EGFR-A763_Y764insFQEA: A unique exon 20 insertion mutation that displays sensitivity to all classes of approved lung cancer EGFR tyrosine kinase inhibitors.
Metastatic Non-Small Cell Lung Cancer
Lung Cancer—Non-Small Cell Metastatic
2019 ASCO Annual Meeting
J Clin Oncol 37, 2019 (suppl; abstr e20593)

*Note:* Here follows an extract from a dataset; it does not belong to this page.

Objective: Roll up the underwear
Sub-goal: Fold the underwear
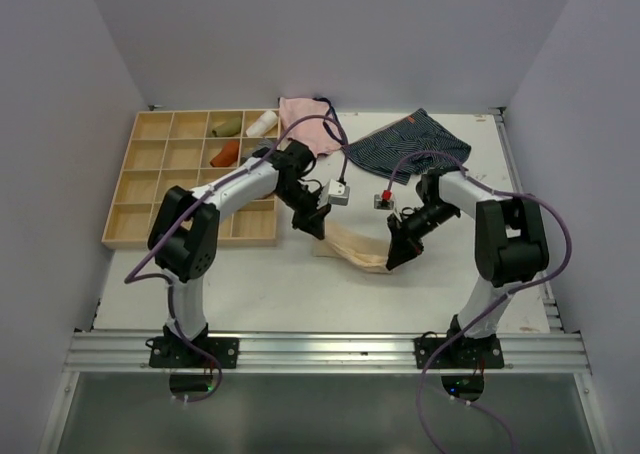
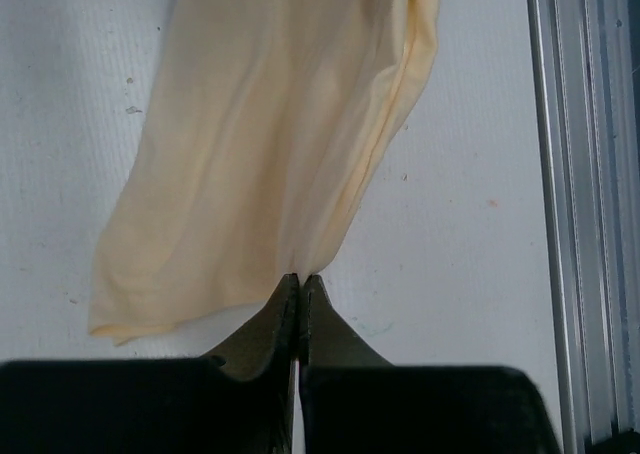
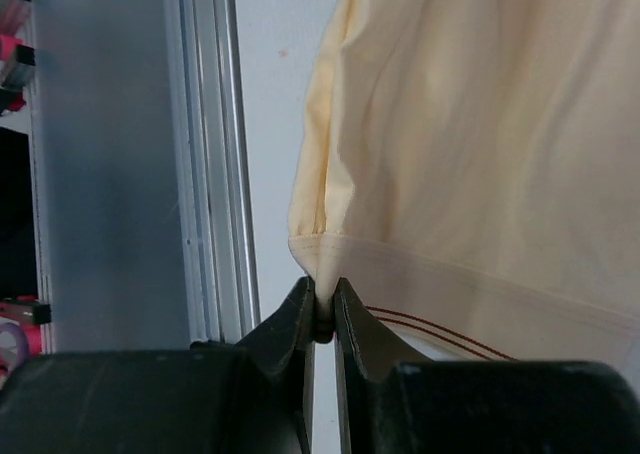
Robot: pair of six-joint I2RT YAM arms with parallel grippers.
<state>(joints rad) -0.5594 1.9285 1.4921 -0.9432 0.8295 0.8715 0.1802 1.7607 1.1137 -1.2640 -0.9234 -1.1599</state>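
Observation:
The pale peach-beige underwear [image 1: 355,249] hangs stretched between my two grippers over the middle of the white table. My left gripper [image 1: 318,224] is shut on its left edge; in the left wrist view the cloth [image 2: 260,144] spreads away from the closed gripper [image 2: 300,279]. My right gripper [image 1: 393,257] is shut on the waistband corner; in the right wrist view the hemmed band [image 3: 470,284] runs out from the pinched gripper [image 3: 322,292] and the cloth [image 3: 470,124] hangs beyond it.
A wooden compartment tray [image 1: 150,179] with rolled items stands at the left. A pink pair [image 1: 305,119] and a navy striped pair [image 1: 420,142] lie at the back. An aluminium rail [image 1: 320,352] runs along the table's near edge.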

Author(s): Carol Gergis, Deepa Rangachari, Masanori Fujii, Andreas Varkaris, Paul A VanderLaan, Susumu Kobayashi, Daniel Botelho Costa; Beth Israel Deaconess Medical Center, Boston, MA; Beth Israel Deaconess Medical Center and Harvard Medical School, Boston, MA; National Cancer Center, Kashiwa, Japan
Background: The epidermal growth factor receptor (EGFR)-A763_Y764insFQEA mutation is a unique exon 20 insertion mutation (accounting for ~10-20% of all EGFR exon 20 insertions) that more closely resembles EGFR tyrosine kinase inhibitor (TKI)-sensitizing mutants (i.e. EGFR-exon 19 deletions and L858R) at the structural and enzymatic level as compared to other non-classical mutations. A limited number of preclinical models and clinical reports have detailed the response of EGFR-A763_Y764insFQEA-driven lung tumors to approved or in-development TKIs. Methods: Multiple preclinical models of EGFR-A763_Y764insFQEA and more typical EGFR exon 20 insertion mutations were used to probe representative 1st generation (gefitinib, erlotinib), 2nd generation (afatinib, dacomitinib), 3rd generation (osimertinib), and in-development EGFR exon 20 specific (poziotinib, others) TKIs. Clinical outcomes and prior reports of EGFR-A763_Y764insFQEA mutated lung adenocarcinomas treated with EGFR TKIs were compiled. Results: Cell lines driven by EGFR-A763_Y764insFQEA were consistently sensitive to 1st, 2nd and 3rd generation EGFR TKIs, while models driven by other EGFR exon 20 insertions (i.e. D770_N771insSVD and H773_V774insH) were only inhibited by in-development EGFR TKIs and at doses below those affecting the wild-type receptor. The majority of patients with lung cancers harboring EGFR-A763_Y764insFQEA responded to clinical doses of 1st, 2nd, and 3rd generation EGFR TKIs; and lung cancers with these mutants are currently enrolled in clinical trials of in-development EGFR exon 20 specific TKIs. Conclusions: This is the largest report to confirm that the EGFR-A763_Y764insFQEA mutation is a unique exon 20 insertion mutation sensitive to 1st, 2nd, 3rd generation and in-development EGFR exon 20 specific TKIs. Mechanisms of acquired resistance of this mutant to different EGFR TKIs remain unreported.